Here given that,  $\text{sin x=}\frac{\text{3}}{\text{5}}$

Therefore we have,

$\text{cosec x=}\frac{\text{1}}{\text{sin x}}$

$=\frac{1}{\left( \frac{3}{5} \right)}$

$=\frac{5}{3}$

Now we know that , ${{\sin }^{2}}x+{{\cos }^{2}}x=1$

Therefore we have, $\text{co}{{\text{s}}^{\text{2}}}\text{x=1-si}{{\text{n}}^{\text{2}}}\text{x}$

Substituting  $\sin x=\frac{3}{5}$  in the formula, we obtain,

$\text{co}{{\text{s}}^{\text{2}}}\text{x=1-}{{\left( \frac{\text{3}}{\text{5}} \right)}^{\text{2}}}$

$\text{co}{{\text{s}}^{\text{2}}}\text{x=1-}\frac{\text{9}}{\text{25}}$

$\text{=}\frac{\text{16}}{\text{25}}$ 

$\text{cos x= }\!\!\pm\!\!\text{ }\frac{\text{4}}{\text{5}}$

Since $x$ lies in the ${{2}^{nd}}$ quadrant, the value of $\cos x$ will be negative.

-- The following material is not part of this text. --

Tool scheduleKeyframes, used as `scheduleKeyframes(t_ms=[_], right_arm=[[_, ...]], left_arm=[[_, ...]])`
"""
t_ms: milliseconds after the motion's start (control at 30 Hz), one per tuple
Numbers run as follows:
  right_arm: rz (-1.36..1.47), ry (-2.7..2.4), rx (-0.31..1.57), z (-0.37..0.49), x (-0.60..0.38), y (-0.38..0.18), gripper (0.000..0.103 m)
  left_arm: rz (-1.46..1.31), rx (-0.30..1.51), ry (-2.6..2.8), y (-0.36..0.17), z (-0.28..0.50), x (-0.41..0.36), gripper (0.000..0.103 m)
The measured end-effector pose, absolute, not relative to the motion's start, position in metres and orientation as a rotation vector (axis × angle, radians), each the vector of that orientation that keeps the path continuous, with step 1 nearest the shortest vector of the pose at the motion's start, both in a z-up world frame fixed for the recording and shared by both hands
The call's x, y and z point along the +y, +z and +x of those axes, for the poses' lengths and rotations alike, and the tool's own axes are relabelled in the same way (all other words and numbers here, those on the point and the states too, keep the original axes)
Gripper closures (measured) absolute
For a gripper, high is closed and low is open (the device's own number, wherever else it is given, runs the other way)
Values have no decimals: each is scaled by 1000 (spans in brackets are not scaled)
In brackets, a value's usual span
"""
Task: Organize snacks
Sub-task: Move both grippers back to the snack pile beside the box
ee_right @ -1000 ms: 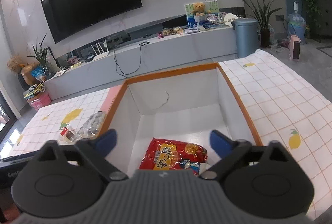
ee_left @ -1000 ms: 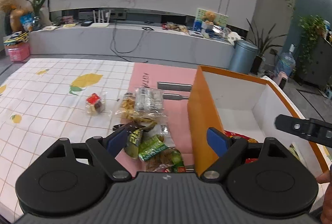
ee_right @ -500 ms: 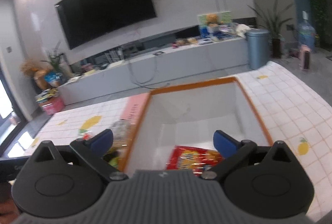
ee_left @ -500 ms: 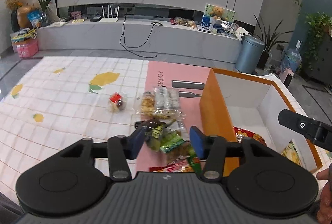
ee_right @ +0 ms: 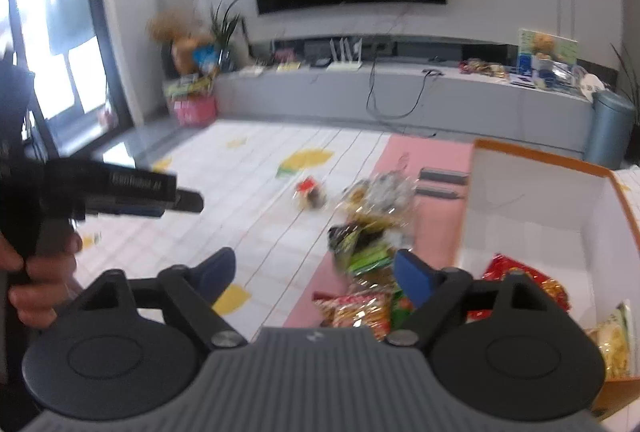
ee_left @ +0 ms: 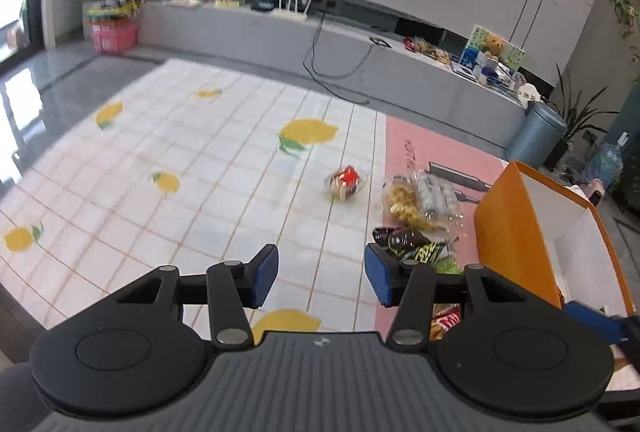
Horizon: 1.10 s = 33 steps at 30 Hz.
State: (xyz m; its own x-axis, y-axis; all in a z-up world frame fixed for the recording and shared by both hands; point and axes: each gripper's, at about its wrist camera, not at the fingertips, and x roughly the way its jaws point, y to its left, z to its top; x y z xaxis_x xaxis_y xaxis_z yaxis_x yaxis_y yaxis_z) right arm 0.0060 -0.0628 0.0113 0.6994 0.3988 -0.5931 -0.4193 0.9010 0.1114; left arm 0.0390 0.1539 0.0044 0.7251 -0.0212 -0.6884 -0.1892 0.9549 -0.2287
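Observation:
A pile of snack packets [ee_left: 418, 228] lies on the pink mat beside the orange box [ee_left: 508, 232]; it also shows in the right wrist view [ee_right: 364, 252]. A small red-topped snack [ee_left: 346, 182] lies apart to the left. The box [ee_right: 520, 192] holds a red packet [ee_right: 520, 276] and a yellowish packet [ee_right: 616, 340]. My left gripper [ee_left: 320, 274] is open and empty above the tablecloth, left of the pile. My right gripper [ee_right: 316, 272] is open and empty, low over the near end of the pile.
A lemon-print tablecloth [ee_left: 180, 168] covers the table. Two grey bars [ee_left: 456, 178] lie on the pink mat [ee_left: 416, 148] behind the pile. The left gripper's body and hand [ee_right: 100, 192] show at the left of the right wrist view.
Both grippers have swung left, away from the box, toward the pile. The left jaws narrowed half a second ago and are wider again now. The right view is motion-blurred.

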Motion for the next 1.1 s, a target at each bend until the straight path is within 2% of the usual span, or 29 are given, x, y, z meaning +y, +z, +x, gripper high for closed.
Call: scheduleKeyframes(t_ms=[233,433,533,700,867,933,967,1100], right_arm=[[-76,350,828,36,-37,-34,41],[-123,267,883,48,-25,-66,42],[-158,215,872,54,-21,-77,41],[-157,199,883,64,-21,-91,21],[-197,187,871,65,-19,-99,22],[-249,188,855,61,-15,-98,35],[-268,195,858,60,-13,-99,45],[-301,210,847,53,-10,-100,49]], left_arm=[[-291,845,93,-23,47,164,44],[-299,892,61,-37,54,163,44],[-284,914,47,-44,58,159,44],[-264,942,36,-52,63,152,44],[-239,946,25,-52,63,144,44],[-235,948,22,-53,64,143,40],[-230,949,23,-53,65,143,38],[-212,927,32,-51,64,140,13]])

$\text{cos x=-}\frac{\text{4}}{\text{5}}$

Therefore, $sec x=\frac{1}{\cos x}$ 

$\text{=}\frac{\text{1}}{\left( \text{-}\frac{\text{4}}{\text{5}} \right)}$ 

$\text{=-}\frac{\text{5}}{\text{4}}$ 

Hence ,

$\tan x=\frac{\sin  x}{\cos x}$ 

$\text{=}\frac{\left( \frac{\text{3}}{\text{5}} \right)}{\left( \text{-}\frac{\text{4}}{\text{5}} \right)}$

$\text{=-}\frac{\text{3}}{\text{4}}$

And 

$\cot x=\frac{1}{\tan x}$

$\text{=-}\frac{\text{4}}{\text{3}}$

3. Find the values of other five trigonometric functions if $\text{cot x=}\frac{\text{3}}{\text{4}}$ , $\text{x}$ lies in third quadrant.

Ans:

Here given that,  $\cot x=\frac{3}{4}$

Therefore we have,

$\tan x=\frac{1}{\cot x}$

$=\frac{1}{\left( \frac{3}{4} \right)}$

$=\frac{4}{3}$

Now we know that , \[\text{se}{{\text{c}}^{\text{2}}}\text{x-ta}{{\text{n}}^{\text{2}}}\text{x=1}\]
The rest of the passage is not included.